Quand la pomme d’Adam du blondinet eut effectué quelques aller-retour, il reprit d’une voix geignarde :
— D’abord, j’ai refusé…
Ferdi émit un ricanement discret. Botha continua alors :
— Le lendemain, elle m’a demandé de venir dans sa chambre pour me montrer des bijoux qu’elle pouvait vendre… J’y suis allé et…
— Et ?
— Elle n’avait pas de bijoux, avoua le concierge du Carlton, mais m’a reçu dans une tenue, heu…

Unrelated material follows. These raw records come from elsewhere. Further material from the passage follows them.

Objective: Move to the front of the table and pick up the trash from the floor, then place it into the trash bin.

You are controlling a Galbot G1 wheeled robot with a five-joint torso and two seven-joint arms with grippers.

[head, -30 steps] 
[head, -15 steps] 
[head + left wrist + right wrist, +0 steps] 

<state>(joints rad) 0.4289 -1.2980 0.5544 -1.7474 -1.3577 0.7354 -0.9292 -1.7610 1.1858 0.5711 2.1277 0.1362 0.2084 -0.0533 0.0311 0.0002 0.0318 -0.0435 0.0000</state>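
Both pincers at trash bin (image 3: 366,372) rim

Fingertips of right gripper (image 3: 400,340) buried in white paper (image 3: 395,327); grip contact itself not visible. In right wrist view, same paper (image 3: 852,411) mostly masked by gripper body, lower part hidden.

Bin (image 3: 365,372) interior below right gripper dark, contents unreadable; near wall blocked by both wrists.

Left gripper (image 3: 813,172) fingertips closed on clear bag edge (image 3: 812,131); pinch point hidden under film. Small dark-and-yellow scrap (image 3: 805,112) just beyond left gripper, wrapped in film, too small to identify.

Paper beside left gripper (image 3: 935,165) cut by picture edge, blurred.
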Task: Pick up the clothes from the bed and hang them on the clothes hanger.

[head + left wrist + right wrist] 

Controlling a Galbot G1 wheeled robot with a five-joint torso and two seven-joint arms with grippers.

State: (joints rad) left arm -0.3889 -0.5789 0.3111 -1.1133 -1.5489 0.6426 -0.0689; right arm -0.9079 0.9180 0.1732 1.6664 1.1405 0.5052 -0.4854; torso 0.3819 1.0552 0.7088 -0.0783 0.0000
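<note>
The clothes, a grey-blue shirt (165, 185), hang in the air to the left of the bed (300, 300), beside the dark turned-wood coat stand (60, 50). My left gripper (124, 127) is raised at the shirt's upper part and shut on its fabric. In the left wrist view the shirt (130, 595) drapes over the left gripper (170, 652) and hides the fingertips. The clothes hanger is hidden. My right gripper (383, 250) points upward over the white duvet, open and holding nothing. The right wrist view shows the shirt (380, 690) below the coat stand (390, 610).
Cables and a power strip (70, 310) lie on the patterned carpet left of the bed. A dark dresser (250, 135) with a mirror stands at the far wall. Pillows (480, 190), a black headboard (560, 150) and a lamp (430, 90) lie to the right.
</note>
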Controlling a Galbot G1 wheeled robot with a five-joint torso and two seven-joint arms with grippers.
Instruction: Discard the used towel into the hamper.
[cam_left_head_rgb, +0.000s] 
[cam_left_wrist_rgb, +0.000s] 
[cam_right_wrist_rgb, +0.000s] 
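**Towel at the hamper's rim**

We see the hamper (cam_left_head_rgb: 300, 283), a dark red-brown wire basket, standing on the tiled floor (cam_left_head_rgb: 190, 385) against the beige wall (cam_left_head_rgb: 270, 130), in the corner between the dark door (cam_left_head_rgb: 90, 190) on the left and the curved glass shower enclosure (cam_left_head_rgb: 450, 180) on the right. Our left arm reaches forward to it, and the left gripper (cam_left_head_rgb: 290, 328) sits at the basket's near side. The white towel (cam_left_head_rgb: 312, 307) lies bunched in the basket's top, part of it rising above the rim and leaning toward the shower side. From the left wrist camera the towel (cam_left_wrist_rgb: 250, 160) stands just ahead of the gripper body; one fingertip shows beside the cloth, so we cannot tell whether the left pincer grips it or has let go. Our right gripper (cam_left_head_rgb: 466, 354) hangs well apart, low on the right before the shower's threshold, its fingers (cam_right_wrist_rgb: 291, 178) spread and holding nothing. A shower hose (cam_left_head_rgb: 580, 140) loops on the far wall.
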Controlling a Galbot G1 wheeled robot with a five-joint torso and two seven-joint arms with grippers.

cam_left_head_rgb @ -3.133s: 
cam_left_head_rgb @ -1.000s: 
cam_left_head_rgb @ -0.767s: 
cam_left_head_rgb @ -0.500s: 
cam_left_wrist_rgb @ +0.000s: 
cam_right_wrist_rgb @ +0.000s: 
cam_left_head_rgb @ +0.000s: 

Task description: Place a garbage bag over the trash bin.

— Et vous avez couché avec elle.
Silence. Le concierge avala péniblement sa salive et poursuivit sur un ton glacial :
— Ensuite, nous avons fait un accord. Je lui laissais sa chambre et je lui trouvais des clients. Il y a toujours des gens qui demandent ce genre de choses dans un grand hôtel. Il suffit qu’ils voient une jolie femme un peu disponible. Cela a tout de suite très bien marché. Quelquefois, elle n’avait même pas besoin de moi et rencontrait des hommes dans les différents restaurants de l’hôtel. Mais elle était toujours très correcte et me donnait ma part.
— Combien ? demanda Ferdi.
— La moitié, avoua l’autre en baissant les yeux.
— Elle était inscrite sous le nom de Greta Manstein ?
— Non, j’avais peur à cause de la police. Tous les soirs, je mettais la chambre à un nom fantaisiste. Comme elle était payée normalement, personne ne s’en souciait. Cette… jeune femme ne recevait pas de courrier ou de coup de téléphone, donc les standardistes ne pouvaient rien remarquer.
Ferdi se tourna vers Malko.
— Nous avons passé sa chambre au peigne fin, sans rien trouver que des affaires facilement remplaçables. Elle avait dû prévoir une solution de rechange au cas où elle serait obligée de quitter l’hôtel rapidement. L’étude des communications téléphoniques n’a rien donné non plus. Des coups de fils locaux.